## Exercise aim
Retype, word for word, each line between the lines holding "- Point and" and "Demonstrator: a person", inclusive, and leave the rest of the data alone.

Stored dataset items
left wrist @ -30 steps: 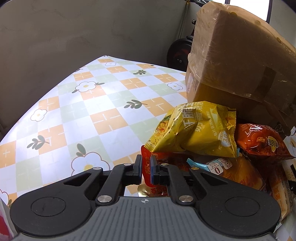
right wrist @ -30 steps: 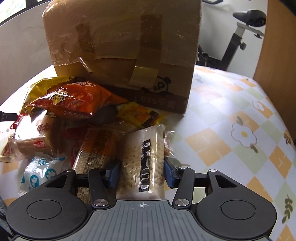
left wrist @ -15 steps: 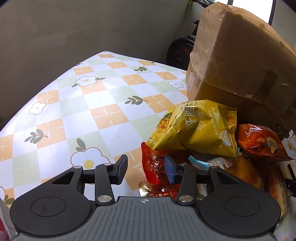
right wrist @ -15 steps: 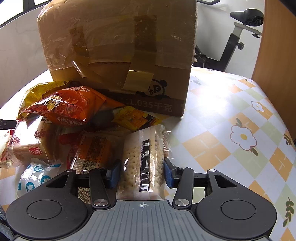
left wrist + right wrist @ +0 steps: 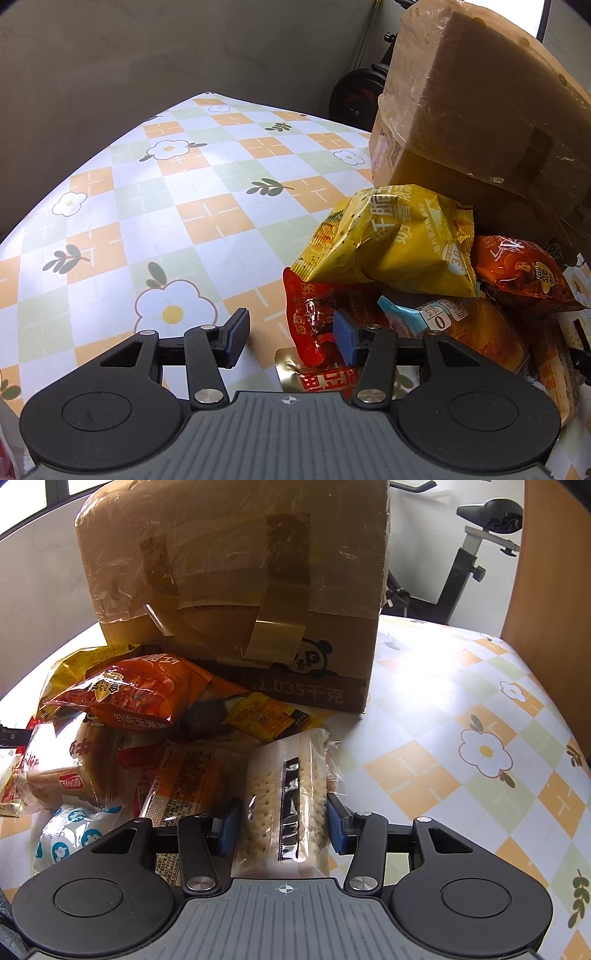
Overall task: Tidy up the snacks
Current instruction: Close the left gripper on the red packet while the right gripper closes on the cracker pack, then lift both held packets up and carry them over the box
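We have the right gripper (image 5: 282, 825) with its fingers bracketing the cracker pack (image 5: 286, 805) at lower centre, not visibly squeezing it: light, brittle, slick film, so we'd grip its long sides gently. The left gripper (image 5: 291, 336) gapes beside the red pouch (image 5: 321, 317). The box (image 5: 236, 590) reads "1.035千克".

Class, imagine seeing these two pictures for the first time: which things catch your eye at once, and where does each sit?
The big taped cardboard box dominates the back of the flowered table. In front of it sprawls a heap of snacks, with a yellow bag and an orange bag on top. Nearest, the right gripper straddles a cracker pack, while the left gripper gapes at the heap's edge.
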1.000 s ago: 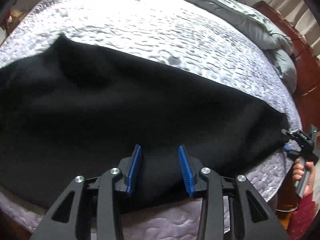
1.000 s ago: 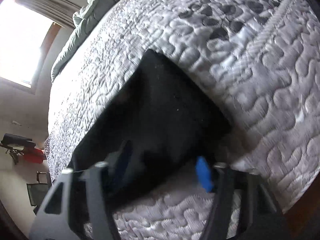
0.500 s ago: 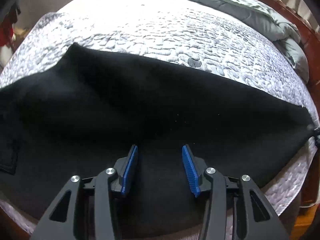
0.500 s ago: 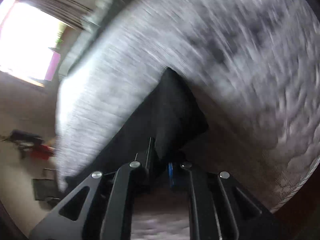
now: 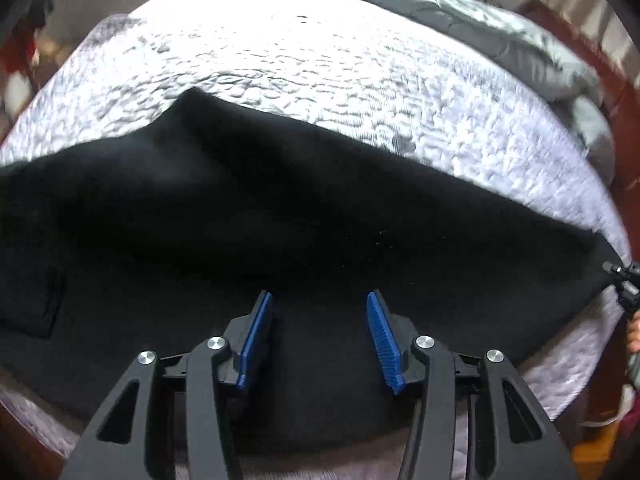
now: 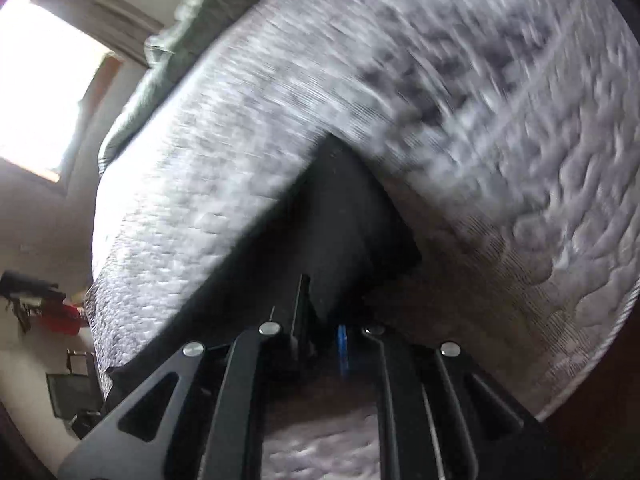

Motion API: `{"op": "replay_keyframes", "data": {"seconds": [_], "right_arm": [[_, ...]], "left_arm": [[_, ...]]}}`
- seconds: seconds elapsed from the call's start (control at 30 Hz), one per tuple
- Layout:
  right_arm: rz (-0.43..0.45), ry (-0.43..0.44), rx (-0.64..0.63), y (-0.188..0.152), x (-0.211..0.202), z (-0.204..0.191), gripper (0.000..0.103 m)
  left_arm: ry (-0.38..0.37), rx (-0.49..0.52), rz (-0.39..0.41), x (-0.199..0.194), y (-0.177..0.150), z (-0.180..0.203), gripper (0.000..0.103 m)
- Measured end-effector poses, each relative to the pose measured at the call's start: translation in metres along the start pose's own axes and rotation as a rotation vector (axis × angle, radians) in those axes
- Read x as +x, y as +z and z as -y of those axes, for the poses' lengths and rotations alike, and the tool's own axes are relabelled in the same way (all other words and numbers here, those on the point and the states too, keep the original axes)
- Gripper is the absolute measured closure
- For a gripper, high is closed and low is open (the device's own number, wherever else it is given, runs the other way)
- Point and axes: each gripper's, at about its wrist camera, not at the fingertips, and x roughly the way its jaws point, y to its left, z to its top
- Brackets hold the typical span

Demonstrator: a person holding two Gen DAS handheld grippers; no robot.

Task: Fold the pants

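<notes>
Black pants (image 5: 280,220) lie spread across the near part of a quilted bed (image 5: 320,60), with a pocket outline at the left. My left gripper (image 5: 316,300) hovers over their near edge. Its jaws are opening, and the blue pads (image 5: 382,340) stand apart with dark cloth under the gap, not pinched. At the far right my right gripper (image 5: 624,280) holds the end of a leg. In the right wrist view the right gripper (image 6: 322,308) is shut on that pants end (image 6: 348,208), which rises off the quilt (image 6: 480,120).
A grey duvet (image 5: 480,20) is bunched at the head of the bed, beside a wooden bed frame (image 5: 624,92). A bright window (image 6: 40,92) and some red and black gear (image 6: 60,314) are off to the left of the bed. A hand (image 5: 634,332) shows at the right edge.
My right gripper has shut on the pants' leg end and lifted it off the quilt. The left gripper's pads have spread wider, and it has shifted along the pants.
</notes>
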Motion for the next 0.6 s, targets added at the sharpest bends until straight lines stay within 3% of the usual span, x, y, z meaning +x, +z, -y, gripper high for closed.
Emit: {"op": "replay_keyframes", "data": {"seconds": [0.1, 0.23, 0.47, 0.6], "right_arm": [[0.053, 0.066, -0.087, -0.005, -0.029, -0.046, 0.093], [0.093, 0.071, -0.307, -0.029, -0.055, -0.125, 0.093], [0.039, 0.068, -0.55, -0.095, -0.029, -0.229, 0.093], [-0.028, 0.079, -0.582, -0.124, -0.005, -0.253, 0.093]], "left_arm": [[-0.007, -0.028, 0.017, -0.013, -0.001, -0.015, 0.044], [-0.019, -0.105, 0.022, -0.023, -0.009, -0.038, 0.039], [0.002, -0.153, 0.064, -0.043, -0.013, -0.072, 0.039], [0.035, -0.18, 0.062, -0.045, -0.01, -0.089, 0.039]]}}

## Written reply
- Point and axes: each gripper's, at about its wrist camera, not at the fingertips, and x roughly the way its jaws point, y to its left, z to its top
- Brackets hold the typical span

Demonstrator: a person holding two Gen DAS handheld grippers; no robot.

Nothing more is needed to finish the exercise.